Draft: Dialect generation from ODS #274

Merged
merged 4 commits into from
Aug 17, 2023
Merged

Conversation

Danacus
Copy link
Contributor

@Danacus Danacus commented Aug 14, 2023

I've created an early draft of dialect generation based on the MLIR Python Bindings.

It's okay if you don't have the time to review this. I admit that there's quite a lot of ugly and hard to read code (especially the code dealing with variadic arguments), and it might not be in a state currently where you would want to maintain it within melior, hence I'm marking it as a draft.

Not much changed since my original implementation mentioned in #262, but I got a bit stuck on error handling in my TableGen wrapper library (tblgen-rs) and lost motivation for a while after that. Anyway, I decided to finish what I started, hence I am making this draft.

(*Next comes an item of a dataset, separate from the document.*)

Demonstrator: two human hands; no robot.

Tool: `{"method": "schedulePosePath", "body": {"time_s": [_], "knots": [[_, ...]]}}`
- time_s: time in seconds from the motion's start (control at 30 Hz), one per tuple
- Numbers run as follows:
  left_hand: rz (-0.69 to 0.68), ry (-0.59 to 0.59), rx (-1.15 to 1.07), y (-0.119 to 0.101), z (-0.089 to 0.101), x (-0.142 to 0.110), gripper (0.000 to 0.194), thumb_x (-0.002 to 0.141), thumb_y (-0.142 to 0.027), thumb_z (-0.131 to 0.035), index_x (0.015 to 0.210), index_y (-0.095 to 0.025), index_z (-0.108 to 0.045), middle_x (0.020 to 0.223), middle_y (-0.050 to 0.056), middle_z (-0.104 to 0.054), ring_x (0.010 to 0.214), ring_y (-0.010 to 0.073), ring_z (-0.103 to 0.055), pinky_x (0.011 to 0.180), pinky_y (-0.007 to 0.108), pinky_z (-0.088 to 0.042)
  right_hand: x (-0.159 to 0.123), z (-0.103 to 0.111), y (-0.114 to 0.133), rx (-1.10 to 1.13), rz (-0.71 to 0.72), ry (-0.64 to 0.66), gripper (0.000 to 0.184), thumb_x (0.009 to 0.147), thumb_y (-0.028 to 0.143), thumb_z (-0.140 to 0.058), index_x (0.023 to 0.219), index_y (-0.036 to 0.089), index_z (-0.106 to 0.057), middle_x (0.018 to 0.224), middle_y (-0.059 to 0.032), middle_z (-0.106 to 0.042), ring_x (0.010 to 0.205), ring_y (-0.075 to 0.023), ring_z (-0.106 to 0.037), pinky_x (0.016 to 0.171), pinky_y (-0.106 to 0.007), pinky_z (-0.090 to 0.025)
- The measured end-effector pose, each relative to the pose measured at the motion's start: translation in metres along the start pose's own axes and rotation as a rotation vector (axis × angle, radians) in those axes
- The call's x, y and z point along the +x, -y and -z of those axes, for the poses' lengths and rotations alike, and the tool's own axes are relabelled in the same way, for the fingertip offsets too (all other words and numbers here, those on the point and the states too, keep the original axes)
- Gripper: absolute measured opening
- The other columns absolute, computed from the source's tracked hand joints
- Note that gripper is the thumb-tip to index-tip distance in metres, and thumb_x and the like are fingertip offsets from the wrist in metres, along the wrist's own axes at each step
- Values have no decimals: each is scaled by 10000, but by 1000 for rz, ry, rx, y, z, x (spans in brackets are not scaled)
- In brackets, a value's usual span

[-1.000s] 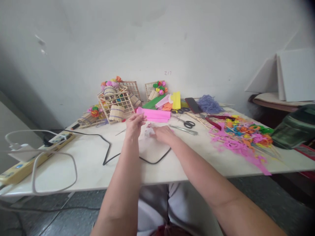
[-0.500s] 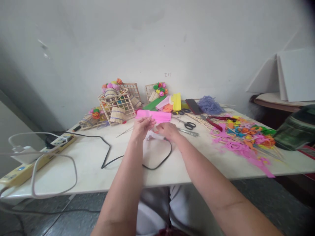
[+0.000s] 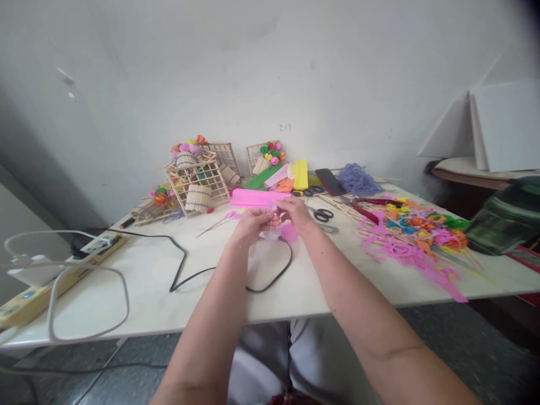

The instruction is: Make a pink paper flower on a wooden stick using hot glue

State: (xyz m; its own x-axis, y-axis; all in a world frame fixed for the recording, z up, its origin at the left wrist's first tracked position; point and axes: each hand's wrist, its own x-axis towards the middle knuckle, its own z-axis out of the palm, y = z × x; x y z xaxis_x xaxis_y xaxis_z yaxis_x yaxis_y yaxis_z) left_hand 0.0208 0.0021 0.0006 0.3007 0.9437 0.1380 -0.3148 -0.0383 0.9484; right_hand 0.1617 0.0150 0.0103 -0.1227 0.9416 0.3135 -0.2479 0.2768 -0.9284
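Observation:
My left hand (image 3: 250, 223) and my right hand (image 3: 297, 214) meet above the white table (image 3: 295, 281), just in front of a folded pink paper stack (image 3: 253, 198). Between the fingertips of both hands is a small pink paper piece (image 3: 287, 230) on what looks like a thin stick; the detail is too small to make out. A black cable (image 3: 211, 270) loops on the table under my hands.
Scissors (image 3: 323, 214) lie right of my hands. A pile of coloured paper scraps and sticks (image 3: 413, 233) covers the right side. Stick baskets with paper flowers (image 3: 196, 180) stand at the back. A yellow power strip (image 3: 54, 281) lies far left.
Both hands have lifted off the table and come together, now pinching the small pink piece between them. The view has shifted slightly.

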Motion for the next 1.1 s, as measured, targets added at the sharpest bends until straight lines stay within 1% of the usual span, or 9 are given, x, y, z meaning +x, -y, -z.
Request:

To build this branch, you might need to set TABLEGEN_160_PREFIX to match MLIR_SYS_160_PREFIX.

I've added the generated dialects in a new dialect_gen module for now, such that they can be compared with the original hand-written bindings in the dialect module.

There are still a few issues:

  • Some parts of the code are hacky and ugly, and may be hard to read.
  • Type inference is not always detected (but it should be as good as the Python bindings at least)
  • Need to add tests (already have them in a separate repository)
  • Need to fix some issues with the CI

I wanted complete parity with the existing hand-written dialect bindings, but there are some things that aren't generated as nicely. For example, arith::CmpiPredicate is not generated and plain Attribute is used instead for arith::cmpi. It might be feasible to generate dialect specific attributes from ODS instead. Or perhaps being able to write some function manually would be useful.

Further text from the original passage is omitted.